Clinical practice patterns in multiple sclerosis management: Mexican consensus recommendations.

2021 
Abstract Background Multiple sclerosis affects more than 2 million people. Clinical decisions are performed under evidence-based medicine. The appearance of new disease-modifying therapies and changes in diagnostic criteria complicates the decision-making process in clinical practice. Objectives To characterize the criteria for radiologically isolated syndrome (RIS), clinically isolated syndrome (CIS), and relapsing-remitting multiple sclerosis (RRMS) by Mexican neurologists in a real-world setting. Methods A two-round modified Delphi method (RAND/UCLA) was applied. Results In RIS, LP, spinal cord MRI and VEP should be included in diagnostic testing; DMT initiation is not necessary. A follow-up MRI within 3 months are recommended. In CIS, corticosteroid therapy should be initiated at first relapse; both simple and Gd-enhanced MRI is mandatory. LP, selective blood tests, and NMO-IgG/AQP4 antibodies should be performed as complementary.

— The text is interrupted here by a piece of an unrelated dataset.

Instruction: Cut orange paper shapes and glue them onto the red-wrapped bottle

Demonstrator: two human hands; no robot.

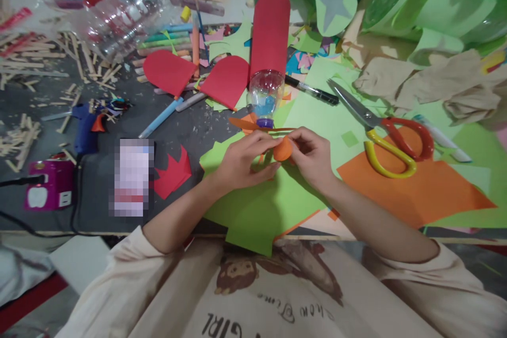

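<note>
Between my two hands is a small rounded orange paper piece [282,149]. My left hand [249,157] pinches it from the left, thumb and fingers bent round it. From the right, my right hand [312,156] grips its edge with closed fingers. A long thin orange strip [243,124] lies just beyond my fingertips. Past that, a clear plastic bottle [266,92] wrapped in red paper [270,31] lies with its purple cap towards me. Green paper [245,206] is under my hands.
Scissors [370,119] rest on green and orange paper [428,190] at the right, near a black marker [312,90]. Two red paper shapes [168,71] lie left of the bottle. A blue glue gun [85,129], a phone [132,177] and a purple box [49,185] are farther left.
</note>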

IFN beta or GA were the most suitable DMTs for treating high-risk CIS. Patients with RRMS should begin with DMT at diagnosis, include a follow-up MRI if a patient had 2 relapses within 6 months. GA and oral DMTs are the most eligible DMTs for mild RRMS. Monoclonal antibodies-based therapy is chosen when disability is present. Radiological criteria for switching DMT included >1 Gd+ lesion and >2 new T2 lesions. Conclusions Although many coincidences, there are still many hollows in the medical attention of MS in Mexico. This consensus recommendation could be helpful to implement better evidence-based recommendations and guidelines in a real-world setting.